On 02/04/2011 04:49 AM, Jan Kiszka wrote:
> Code under this lock requires non-preemptibility. Ensure this also over
> -rt by converting it to raw spinlock.
>

Oh dear, I had forgotten about that. I believe kvm_lock might have the
same assumption in a few places regarding clock.

2011-02-07 11:35:25

by Jan Kiszka

[permalink] [raw]
Subject: Re: [PATCH] KVM: x86: Convert tsc_write_lock to raw_spinlock

On 2011-02-04 22:03, Zachary Amsden wrote:
> On 02/04/2011 04:49 AM, Jan Kiszka wrote:
>> Code under this lock requires non-preemptibility. Ensure this also over
>> -rt by converting it to raw spinlock.
>>
>
> Oh dear, I had forgotten about that. I believe kvm_lock might have the
> same assumption in a few places regarding clock.

I only found a problematic section in kvmclock_cpufreq_notifier. Didn't
see this during my tests as I have CPUFREQ disabled in my .config.

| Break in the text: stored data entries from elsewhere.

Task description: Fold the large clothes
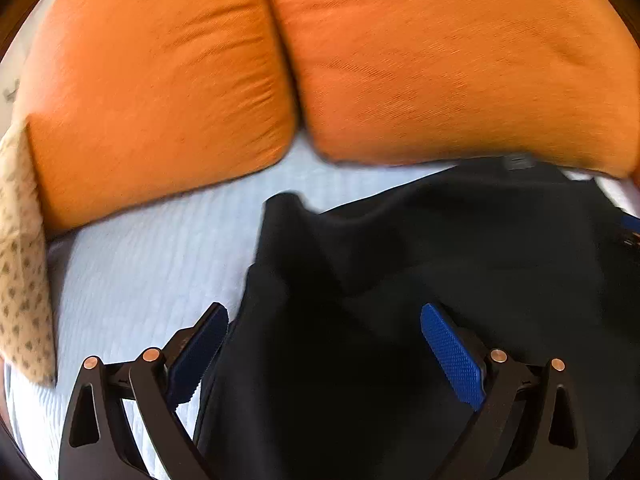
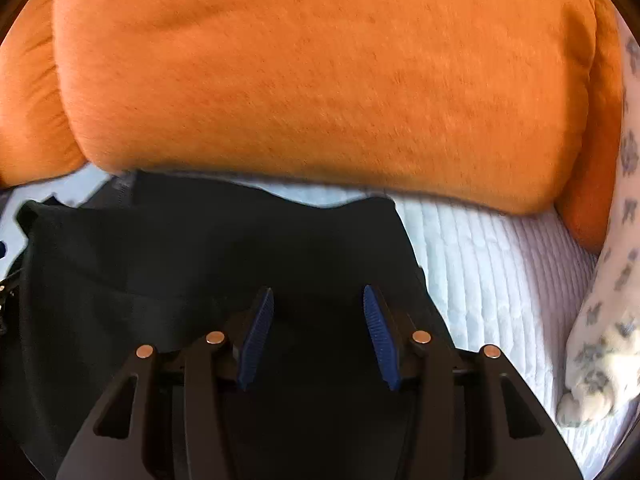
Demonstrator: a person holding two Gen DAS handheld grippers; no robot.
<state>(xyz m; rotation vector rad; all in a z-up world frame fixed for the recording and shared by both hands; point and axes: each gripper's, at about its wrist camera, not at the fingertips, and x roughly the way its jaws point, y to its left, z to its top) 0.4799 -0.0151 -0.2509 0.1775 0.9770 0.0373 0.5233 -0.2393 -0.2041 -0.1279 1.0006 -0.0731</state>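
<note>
So this looks like the early part of the fold. The black garment (image 1: 420, 280) lies spread on the bed (image 1: 152, 264), on a pale ribbed cover, with its far edge just in front of two orange pillows (image 1: 168, 92). It's mostly flat, but there's a bunched-up flap poking up on its left side, so I'd say it's being laid out or sized up rather than properly folded yet.

The left hand-held gripper (image 1: 324, 348) has its jaws spread wide, one finger over the cover and one over the cloth, right at the garment's left edge. The right hand-held gripper (image 2: 318, 334) is also spread, a bit narrower, sitting over the black fabric with nothing pinched between the pads.

My guess at the next move: each side closes on an edge or corner, then both lift together and carry it over. The left side needs that rumpled flap sorted first or the fold will come out lumpy.

Hard to tell what garment it actually is: it's so dark the seams vanish, and its near part is cut off behind the grippers. Both views are motion-blurred. There's a patterned cloth (image 2: 608, 320) at the side, partly out of frame.
</note>
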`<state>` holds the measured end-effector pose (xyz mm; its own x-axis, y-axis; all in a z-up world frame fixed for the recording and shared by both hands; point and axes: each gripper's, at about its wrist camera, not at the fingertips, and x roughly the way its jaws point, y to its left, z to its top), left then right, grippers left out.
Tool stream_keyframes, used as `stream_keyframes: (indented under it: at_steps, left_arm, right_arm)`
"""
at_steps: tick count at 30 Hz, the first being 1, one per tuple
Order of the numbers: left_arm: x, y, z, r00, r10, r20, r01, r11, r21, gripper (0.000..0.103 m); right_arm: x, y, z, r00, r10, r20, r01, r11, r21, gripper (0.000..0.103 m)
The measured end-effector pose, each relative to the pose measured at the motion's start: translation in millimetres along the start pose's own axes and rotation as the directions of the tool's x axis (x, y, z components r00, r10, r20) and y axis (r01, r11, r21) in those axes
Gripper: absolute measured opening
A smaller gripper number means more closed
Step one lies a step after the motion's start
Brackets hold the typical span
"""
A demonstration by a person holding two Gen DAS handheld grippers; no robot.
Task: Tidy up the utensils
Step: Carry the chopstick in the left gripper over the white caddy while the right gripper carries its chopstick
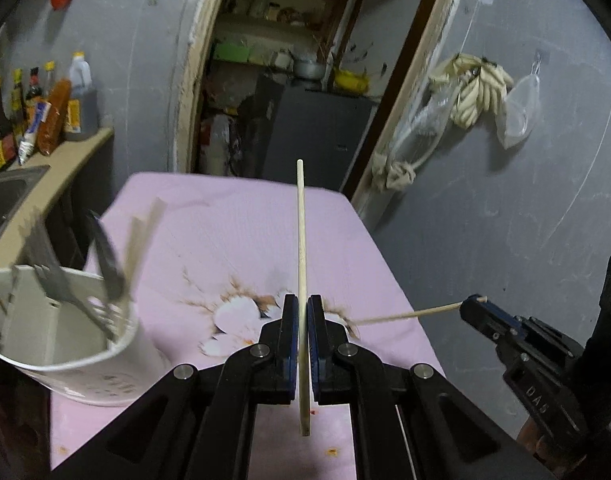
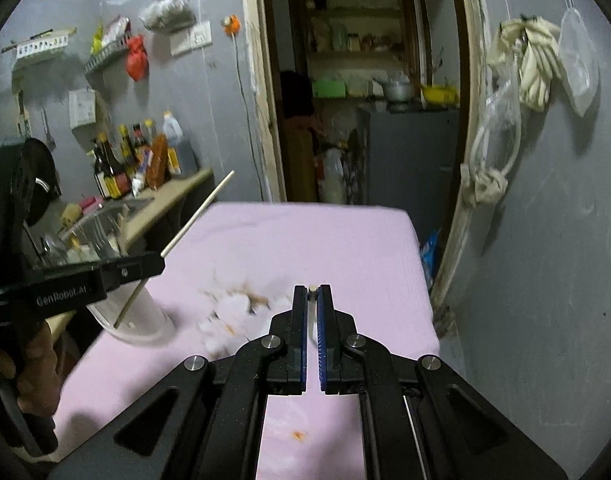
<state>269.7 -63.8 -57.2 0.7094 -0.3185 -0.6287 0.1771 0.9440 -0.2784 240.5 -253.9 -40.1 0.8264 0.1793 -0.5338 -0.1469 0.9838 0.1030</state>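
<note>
My left gripper (image 1: 303, 300) is shut on a pale wooden chopstick (image 1: 301, 240), which runs straight along the fingers above the pink tablecloth (image 1: 233, 232). My right gripper (image 1: 471, 306) comes in from the right, shut on the end of a second chopstick (image 1: 405, 314) that points left over the cloth. In the right wrist view that chopstick's end (image 2: 313, 288) shows between the tips of my right gripper (image 2: 312, 292). The left gripper (image 2: 159, 264) holds its chopstick (image 2: 197, 216) slanted. A white utensil holder (image 1: 117, 376) at the left holds several utensils.
A counter (image 1: 65, 160) with a sink and several sauce bottles (image 1: 33, 112) runs along the left. An open doorway (image 2: 365, 120) lies beyond the table's far edge. A grey wall with hanging cloths (image 1: 477, 88) and bags is on the right. A hand (image 2: 29, 368) holds the left gripper.
</note>
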Motion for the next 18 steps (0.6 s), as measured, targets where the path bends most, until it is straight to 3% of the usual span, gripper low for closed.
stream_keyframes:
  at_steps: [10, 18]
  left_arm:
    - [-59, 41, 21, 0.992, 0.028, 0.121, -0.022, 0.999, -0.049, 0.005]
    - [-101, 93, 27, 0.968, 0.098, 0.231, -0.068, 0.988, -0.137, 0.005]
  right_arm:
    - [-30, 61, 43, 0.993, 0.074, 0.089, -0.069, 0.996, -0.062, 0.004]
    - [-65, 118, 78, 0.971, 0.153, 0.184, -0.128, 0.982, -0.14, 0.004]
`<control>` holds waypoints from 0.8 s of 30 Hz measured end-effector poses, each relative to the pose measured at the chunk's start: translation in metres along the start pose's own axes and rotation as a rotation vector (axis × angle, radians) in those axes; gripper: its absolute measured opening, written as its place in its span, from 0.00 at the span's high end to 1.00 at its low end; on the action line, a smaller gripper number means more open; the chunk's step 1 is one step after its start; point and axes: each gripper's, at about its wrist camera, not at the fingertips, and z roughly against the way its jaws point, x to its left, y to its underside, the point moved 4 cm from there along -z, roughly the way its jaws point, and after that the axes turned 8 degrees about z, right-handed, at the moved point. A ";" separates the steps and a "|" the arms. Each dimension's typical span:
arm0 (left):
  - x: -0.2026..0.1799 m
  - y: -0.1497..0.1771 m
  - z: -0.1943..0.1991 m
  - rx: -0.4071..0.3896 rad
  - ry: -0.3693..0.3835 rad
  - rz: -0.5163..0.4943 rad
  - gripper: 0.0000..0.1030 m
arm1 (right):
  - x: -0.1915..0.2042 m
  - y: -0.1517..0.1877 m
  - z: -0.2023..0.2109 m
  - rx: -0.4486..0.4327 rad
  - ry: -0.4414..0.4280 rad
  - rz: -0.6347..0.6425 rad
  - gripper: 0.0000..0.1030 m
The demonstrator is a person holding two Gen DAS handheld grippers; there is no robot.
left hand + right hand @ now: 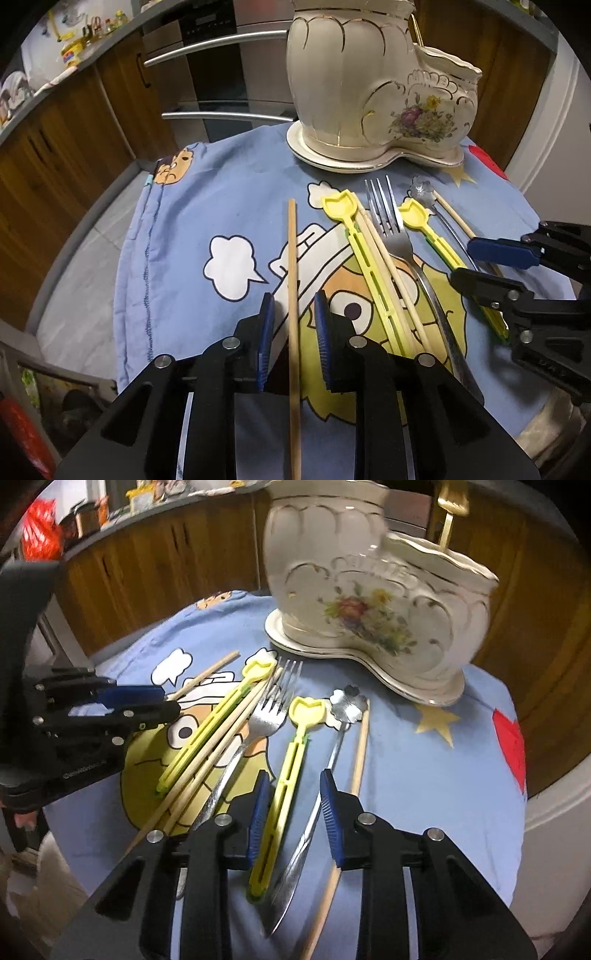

We may need something like this as converting kvm_lock would likely be
overkill:

diff --git a/arch/x86/kvm/x86.c b/arch/x86/kvm/x86.c
index 36f54fb..971ee0d 100644
--- a/arch/x86/kvm/x86.c
+++ b/arch/x86/kvm/x86.c
@@ -4530,7 +4530,7 @@ static int kvmclock_cpufreq_notifier(struct notifier_block *nb, unsigned long va
struct cpufreq_freqs *freq = data;
struct kvm *kvm;
struct kvm_vcpu *vcpu;
- int i, send_ipi = 0;
+ int i, me, send_ipi = 0;

/*
* We allow guests to temporarily run on slowing clocks,
@@ -4583,9 +4583,11 @@ static int kvmclock_cpufreq_notifier(struct notifier_block *nb, unsigned long va
kvm_for_each_vcpu(i, vcpu, kvm) {
if (vcpu->cpu != freq->cpu)
continue;
+ me = get_cpu();
kvm_make_request(KVM_REQ_CLOCK_UPDATE, vcpu);
- if (vcpu->cpu != smp_processor_id())
+ if (vcpu->cpu != me)
send_ipi = 1;
+ put_cpu();
}
}
spin_unlock(&kvm_lock);

Jan

--
Siemens AG, Corporate Technology, CT T DE IT 1
Corporate Competence Center Embedded Linux

2011-02-07 14:11:44

by Zachary Amsden

[permalink] [raw]
Subject: Re: [PATCH] KVM: x86: Convert tsc_write_lock to raw_spinlock

On 02/07/2011 06:35 AM, Jan Kiszka wrote:
> On 2011-02-04 22:03, Zachary Amsden wrote:
>
>> On 02/04/2011 04:49 AM, Jan Kiszka wrote:
>>
>>> Code under this lock requires non-preemptibility. Ensure this also over
>>> -rt by converting it to raw spinlock.
>>>
>>>
>> Oh dear, I had forgotten about that. I believe kvm_lock might have the
>> same assumption in a few places regarding clock.
>>
> I only found a problematic section in kvmclock_cpufreq_notifier. Didn't
> see this during my tests as I have CPUFREQ disabled in my .config.
>
> We may need something like this as converting kvm_lock would likely be
> overkill:
>
> diff --git a/arch/x86/kvm/x86.c b/arch/x86/kvm/x86.c
> index 36f54fb..971ee0d 100644
> --- a/arch/x86/kvm/x86.c
> +++ b/arch/x86/kvm/x86.c
> @@ -4530,7 +4530,7 @@ static int kvmclock_cpufreq_notifier(struct notifier_block *nb, unsigned long va
> struct cpufreq_freqs *freq = data;
> struct kvm *kvm;
> struct kvm_vcpu *vcpu;
> - int i, send_ipi = 0;
> + int i, me, send_ipi = 0;
>
> /*
> * We allow guests to temporarily run on slowing clocks,
> @@ -4583,9 +4583,11 @@ static int kvmclock_cpufreq_notifier(struct notifier_block *nb, unsigned long va
> kvm_for_each_vcpu(i, vcpu, kvm) {
> if (vcpu->cpu != freq->cpu)
> continue;
> + me = get_cpu();
> kvm_make_request(KVM_REQ_CLOCK_UPDATE, vcpu);
> - if (vcpu->cpu != smp_processor_id())
> + if (vcpu->cpu != me)
> send_ipi = 1;
> + put_cpu();
> }
> }
> spin_unlock(&kvm_lock);
>
> Jan
>
>

That looks like a good solution, and I do believe that is the only place
the lock is used in that fashion - please add a comment though in the
giant comment block above that preemption protection is needed for RT.
Also, gcc should catch this, but moving the me variable into the
kvm_for_each_vcpu loop should allow for better register allocation.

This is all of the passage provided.